Joshua CarrollCorrespondent IIJune 25, 2012

MIAMI, FL - JUNE 21:  LeBron James #6 of the Miami Heat answers questions from the media next to the Larry O'Brien Finals Championship trophy during his post game press conference after they won 121-106 against the Oklahoma City Thunder in Game Five of the 2012 NBA Finals on June 21, 2012 at American Airlines Arena in Miami, Florida. NOTE TO USER: User expressly acknowledges and agrees that, by downloading and or using this photograph, User is consenting to the terms and conditions of the Getty Images License Agreement.  (Photo by Ronald Martinez/Getty Images)
Ronald Martinez/Getty Images

Just in case you haven't heard, LeBron James has finally won his first NBA championship. Yet, what you hear about more than anything is just how far he has come, on and off the court, since his defeat in last year's finals and the decision he made that many people did not exactly agree with.

That being said, there are huge differences between 2011 and 2012 LeBron.

After losing to the Dallas Mavericks and grieving for a little bit, James did what any great player would do in his situation: got back to work.

He had failed his team when they needed him most, shrunk in the big moments, and satisfied many NBA fans rooting against the Miami Heat and pleading for them to fail. 

Like many other players in the NBA, James has made his fair share of mistakes throughout his career, but according the many people, the worst one came in 2010 when he decided to pair up with several other all-stars, ultimately giving up on his goal on bringing Cleveland home its first ring.

Immediately deemed a villain after he uttered the words "South Beach," that's exactly what LeBron tried to play like in 2011. No longer did we see James dancing on the bench during games, elaborate pre-grame rituals with his teammates, or even the occasional smile here and there. It didn't look like he was having fun anymore. 

Instead he went out and tried to prove all his haters and nonbelievers wrong. Surely he heard all the talk. He heard all the jokes.
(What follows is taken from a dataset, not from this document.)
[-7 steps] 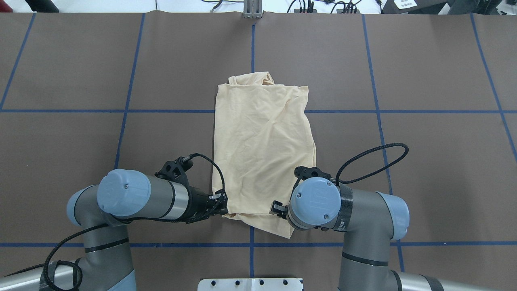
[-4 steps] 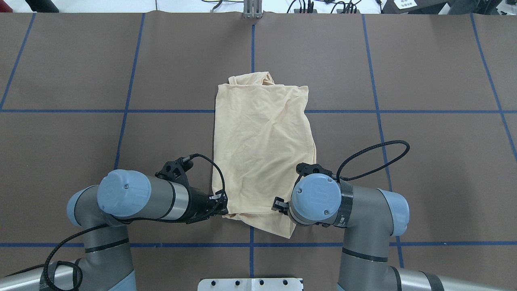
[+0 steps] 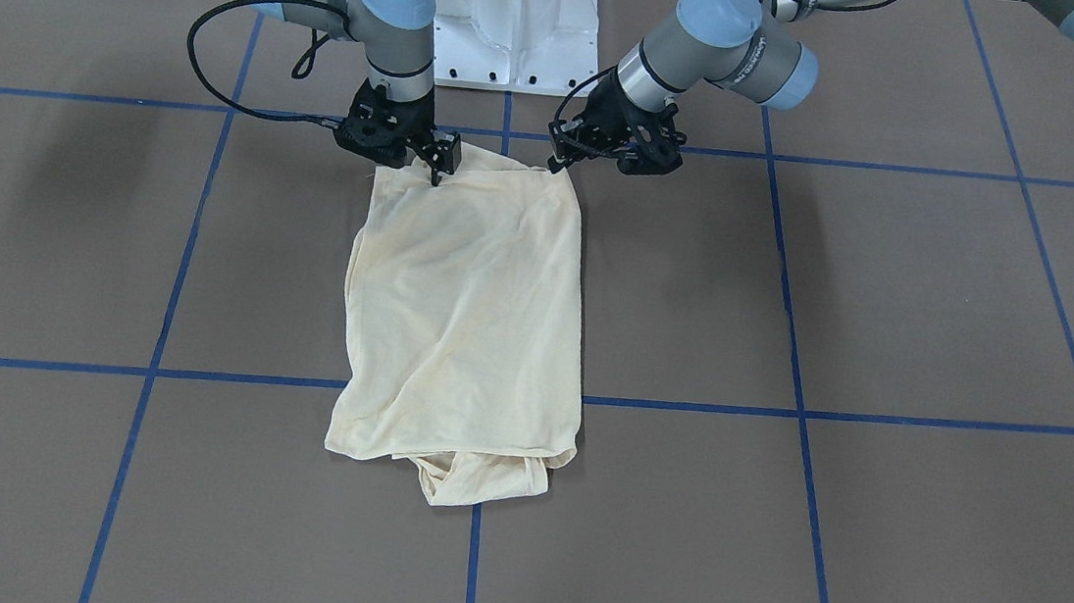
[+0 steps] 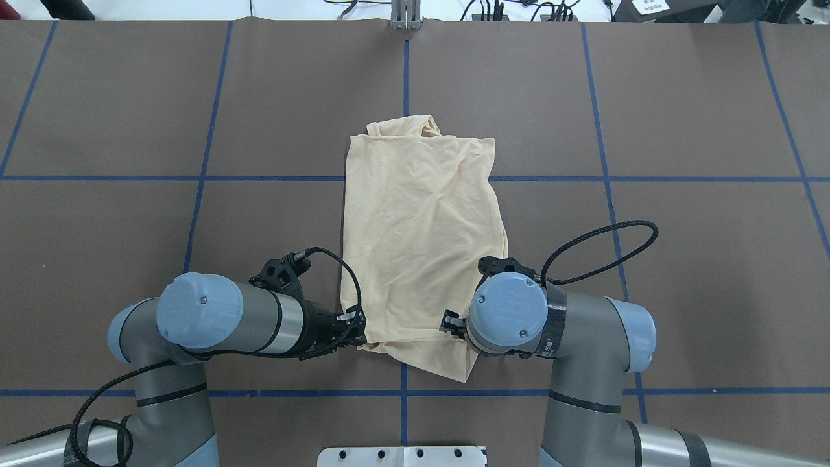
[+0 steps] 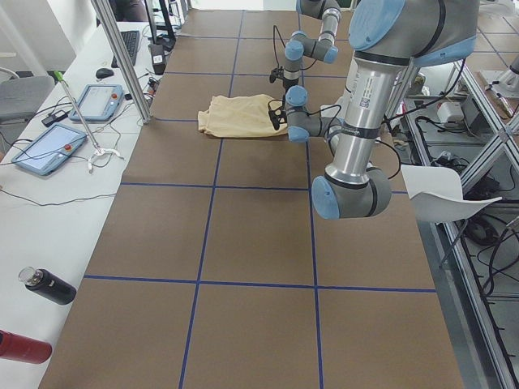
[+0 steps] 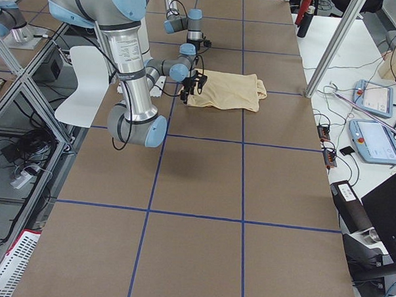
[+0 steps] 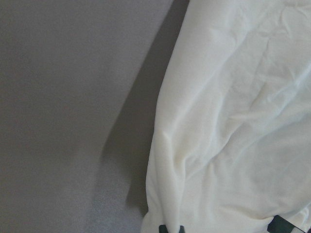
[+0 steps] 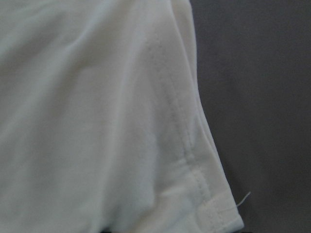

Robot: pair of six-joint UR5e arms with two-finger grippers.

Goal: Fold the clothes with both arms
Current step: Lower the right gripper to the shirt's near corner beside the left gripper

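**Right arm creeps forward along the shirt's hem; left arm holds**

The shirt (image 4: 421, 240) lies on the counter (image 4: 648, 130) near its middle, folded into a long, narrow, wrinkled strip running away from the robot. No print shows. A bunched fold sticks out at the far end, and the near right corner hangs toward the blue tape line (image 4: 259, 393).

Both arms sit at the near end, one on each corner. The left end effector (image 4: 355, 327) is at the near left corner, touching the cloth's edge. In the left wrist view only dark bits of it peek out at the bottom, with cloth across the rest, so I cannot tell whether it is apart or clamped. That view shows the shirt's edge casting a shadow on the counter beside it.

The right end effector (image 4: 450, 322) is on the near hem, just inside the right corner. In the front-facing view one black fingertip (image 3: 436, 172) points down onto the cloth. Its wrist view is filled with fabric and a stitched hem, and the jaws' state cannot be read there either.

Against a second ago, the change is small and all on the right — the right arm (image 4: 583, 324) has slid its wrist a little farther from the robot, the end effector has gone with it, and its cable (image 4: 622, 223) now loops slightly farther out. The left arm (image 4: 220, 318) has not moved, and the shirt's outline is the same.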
He heard what not only NBA legends had to say, but also current players and as a result he felt like he had something to prove.

Never before had we seen LeBron, this fun-loving young man who was on the front of Sports Illustrated at the age of 16, play so angrily. But still he and his newly assembled super team made it to the NBA finals. Despite all the hatred and negativity surrounding the team, they still managed to make it to the big stage and LeBron was ready to shut everybody up once and for all.
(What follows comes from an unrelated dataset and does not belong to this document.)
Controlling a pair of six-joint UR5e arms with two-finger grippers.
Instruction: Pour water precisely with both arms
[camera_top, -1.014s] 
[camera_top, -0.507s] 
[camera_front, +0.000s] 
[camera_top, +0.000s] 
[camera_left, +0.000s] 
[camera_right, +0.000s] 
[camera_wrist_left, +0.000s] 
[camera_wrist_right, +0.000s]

Maybe a little bit too ready. 

He played tense, he tried to do too much. It was like he forgot how to play the game of basketball and the then two-time MVP simply looked like a klutz.

Oh, but what a difference a year can make.

Finally LeBron asked himself the most important question, what does he have to prove?

He looked around and found himself in a great place in life and decided to get back to playing like he's been taught to play his entire life. Unselfish, but dominant. Intense, but calm. Focused, but loose. 

It was clear from the beginning of the season that LeBron was a much different player than the one we watched endure such hate last year. He figured out a way to tune out his surroundings including the media and the crowd and was on his way to having arguably the best season of his career. I'm sure he'd say so considering it ended with a championship. 

In some ways, it seems as though what James had to go through in 2011 made him the great player we got to witness in 2012. 

The joy on his face was unmatched when he hoisted that championship trophy, and whether you love him or hate him, it was good to see such a heavy weight lifted off his shoulders.

He may have promised eight championships, but you can't get eight until you get one and you can only hope and pray that the LeBron we saw in 2012 is the one we will see for the rest of his career.

LeBron dominated every aspect of the game for 48 minutes, especially in the playoffs and many people aren't sure whether or not this guy has even reached his prime. 

But one thing is for certain, 2012 LeBron is a much different and better player than the one of 2011 and surely he will want to taste that sweet champagne at the end of the tunnel once again next season.